Only the lines that include "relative" should be copied from the data below.

(RECORDS PROVIDED begins)

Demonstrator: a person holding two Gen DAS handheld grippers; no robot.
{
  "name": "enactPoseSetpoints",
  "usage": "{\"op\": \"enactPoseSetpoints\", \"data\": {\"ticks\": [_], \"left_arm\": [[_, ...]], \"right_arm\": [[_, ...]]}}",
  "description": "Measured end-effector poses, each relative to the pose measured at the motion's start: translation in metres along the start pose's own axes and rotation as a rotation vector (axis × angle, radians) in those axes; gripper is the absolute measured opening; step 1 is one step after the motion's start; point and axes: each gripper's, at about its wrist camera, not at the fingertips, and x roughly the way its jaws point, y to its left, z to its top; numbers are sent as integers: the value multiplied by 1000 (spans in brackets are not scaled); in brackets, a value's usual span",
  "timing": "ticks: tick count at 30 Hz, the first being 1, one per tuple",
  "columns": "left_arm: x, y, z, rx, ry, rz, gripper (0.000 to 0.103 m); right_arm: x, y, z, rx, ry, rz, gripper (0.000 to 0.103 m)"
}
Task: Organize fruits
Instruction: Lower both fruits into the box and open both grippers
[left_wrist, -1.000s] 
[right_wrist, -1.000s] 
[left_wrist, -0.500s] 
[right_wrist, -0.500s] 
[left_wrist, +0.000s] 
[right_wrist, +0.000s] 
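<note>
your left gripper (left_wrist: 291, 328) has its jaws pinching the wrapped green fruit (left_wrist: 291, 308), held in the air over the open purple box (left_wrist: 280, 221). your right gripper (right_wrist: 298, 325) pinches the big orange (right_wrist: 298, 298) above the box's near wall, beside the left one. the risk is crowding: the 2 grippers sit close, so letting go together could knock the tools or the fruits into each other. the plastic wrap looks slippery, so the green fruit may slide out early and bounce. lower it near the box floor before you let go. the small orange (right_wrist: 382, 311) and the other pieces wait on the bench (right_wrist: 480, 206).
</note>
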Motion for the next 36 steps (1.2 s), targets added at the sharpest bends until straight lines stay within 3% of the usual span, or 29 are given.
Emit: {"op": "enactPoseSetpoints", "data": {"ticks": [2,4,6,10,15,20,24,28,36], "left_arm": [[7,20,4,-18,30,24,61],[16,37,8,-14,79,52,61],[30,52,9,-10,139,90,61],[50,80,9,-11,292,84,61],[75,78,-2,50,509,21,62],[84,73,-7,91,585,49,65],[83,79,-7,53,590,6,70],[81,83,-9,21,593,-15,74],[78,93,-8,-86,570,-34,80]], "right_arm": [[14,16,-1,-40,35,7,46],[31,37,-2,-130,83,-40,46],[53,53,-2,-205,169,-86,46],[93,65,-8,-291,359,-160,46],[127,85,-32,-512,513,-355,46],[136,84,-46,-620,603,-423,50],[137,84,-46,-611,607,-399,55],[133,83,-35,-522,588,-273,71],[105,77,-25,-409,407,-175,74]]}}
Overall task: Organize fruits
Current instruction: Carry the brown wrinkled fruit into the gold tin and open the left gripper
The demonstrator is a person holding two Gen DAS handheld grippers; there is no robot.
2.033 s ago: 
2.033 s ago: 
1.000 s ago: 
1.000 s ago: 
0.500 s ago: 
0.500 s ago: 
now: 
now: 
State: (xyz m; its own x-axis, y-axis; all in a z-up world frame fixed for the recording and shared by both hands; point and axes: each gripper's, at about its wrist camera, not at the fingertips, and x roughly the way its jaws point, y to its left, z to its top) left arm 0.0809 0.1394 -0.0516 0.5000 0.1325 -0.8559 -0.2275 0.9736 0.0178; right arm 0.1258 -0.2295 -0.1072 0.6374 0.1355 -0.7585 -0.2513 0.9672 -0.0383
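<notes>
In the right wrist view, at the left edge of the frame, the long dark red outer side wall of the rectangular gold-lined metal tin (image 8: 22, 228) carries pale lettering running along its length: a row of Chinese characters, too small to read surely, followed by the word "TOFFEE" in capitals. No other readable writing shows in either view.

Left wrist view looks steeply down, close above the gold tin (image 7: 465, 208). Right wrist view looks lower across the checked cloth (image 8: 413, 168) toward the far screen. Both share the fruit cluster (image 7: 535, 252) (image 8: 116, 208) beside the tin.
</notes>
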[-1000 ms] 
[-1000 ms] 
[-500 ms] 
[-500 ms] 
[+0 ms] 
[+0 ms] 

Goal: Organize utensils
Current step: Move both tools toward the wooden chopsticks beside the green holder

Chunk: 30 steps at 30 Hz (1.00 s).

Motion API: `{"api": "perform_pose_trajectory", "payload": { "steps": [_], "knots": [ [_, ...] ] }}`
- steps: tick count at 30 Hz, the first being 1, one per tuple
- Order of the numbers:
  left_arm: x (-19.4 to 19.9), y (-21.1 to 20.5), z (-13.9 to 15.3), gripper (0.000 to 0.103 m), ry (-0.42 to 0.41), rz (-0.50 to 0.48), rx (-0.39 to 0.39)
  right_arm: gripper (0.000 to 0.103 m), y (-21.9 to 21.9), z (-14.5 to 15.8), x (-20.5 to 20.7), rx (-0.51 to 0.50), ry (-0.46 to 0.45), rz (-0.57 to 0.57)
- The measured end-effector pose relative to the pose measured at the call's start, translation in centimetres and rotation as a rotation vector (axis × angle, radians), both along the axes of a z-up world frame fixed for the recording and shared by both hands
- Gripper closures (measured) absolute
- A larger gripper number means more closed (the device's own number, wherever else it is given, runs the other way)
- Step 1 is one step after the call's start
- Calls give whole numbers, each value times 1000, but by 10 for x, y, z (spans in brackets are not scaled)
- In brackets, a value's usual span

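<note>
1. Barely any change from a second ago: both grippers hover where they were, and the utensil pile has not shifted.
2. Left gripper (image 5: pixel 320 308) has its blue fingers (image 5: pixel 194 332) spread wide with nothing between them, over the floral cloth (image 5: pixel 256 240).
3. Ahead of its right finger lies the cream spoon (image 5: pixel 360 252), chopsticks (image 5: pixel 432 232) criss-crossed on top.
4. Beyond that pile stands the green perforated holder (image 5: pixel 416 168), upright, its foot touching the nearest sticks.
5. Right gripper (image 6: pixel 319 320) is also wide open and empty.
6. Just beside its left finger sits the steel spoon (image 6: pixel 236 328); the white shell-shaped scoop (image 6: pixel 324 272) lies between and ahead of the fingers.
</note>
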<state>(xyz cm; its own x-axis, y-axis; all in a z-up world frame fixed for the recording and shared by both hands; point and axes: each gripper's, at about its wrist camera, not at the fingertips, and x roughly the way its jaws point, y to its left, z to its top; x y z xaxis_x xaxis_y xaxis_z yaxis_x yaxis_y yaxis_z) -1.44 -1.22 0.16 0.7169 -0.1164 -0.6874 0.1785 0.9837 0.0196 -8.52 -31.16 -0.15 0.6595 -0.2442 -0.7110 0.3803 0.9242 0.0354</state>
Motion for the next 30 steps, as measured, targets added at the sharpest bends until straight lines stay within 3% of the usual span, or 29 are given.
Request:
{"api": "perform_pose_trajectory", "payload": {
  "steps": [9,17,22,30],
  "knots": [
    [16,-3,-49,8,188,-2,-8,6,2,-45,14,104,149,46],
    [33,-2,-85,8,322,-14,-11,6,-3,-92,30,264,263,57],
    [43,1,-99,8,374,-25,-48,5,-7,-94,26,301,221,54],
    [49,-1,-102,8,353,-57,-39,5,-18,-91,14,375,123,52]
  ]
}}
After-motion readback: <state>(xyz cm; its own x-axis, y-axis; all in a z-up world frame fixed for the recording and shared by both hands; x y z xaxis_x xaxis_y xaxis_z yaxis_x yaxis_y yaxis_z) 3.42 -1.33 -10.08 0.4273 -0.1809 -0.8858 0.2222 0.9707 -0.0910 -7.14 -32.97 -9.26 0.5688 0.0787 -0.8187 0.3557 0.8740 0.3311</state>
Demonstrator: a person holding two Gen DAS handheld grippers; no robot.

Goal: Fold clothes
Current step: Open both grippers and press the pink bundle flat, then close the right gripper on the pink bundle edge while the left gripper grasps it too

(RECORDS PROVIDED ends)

__ANSWER TO THIS EXERCISE__:
  "description": "Measured end-effector poses, each relative to the pose measured at the motion's start: translation in metres along the start pose's own axes and rotation as a rotation vector (axis × angle, radians) in those axes; gripper is the absolute measured opening; step 1 is one step after the motion's start; point and axes: each gripper's, at about its wrist camera, not at the fingertips, and x roughly the way its jaws point, y to its left, z to its top; numbers are sent as integers: the value multiplied by 1000 (spans in brackets are not scaled); in brackets, a value's usual span",
- The measured end-effector pose relative to the pose measured at the call's start, translation in centimetres and rotation as a rotation vector (axis × angle, radians), both along the axes of a z-up world frame fixed for the recording and shared by both hands

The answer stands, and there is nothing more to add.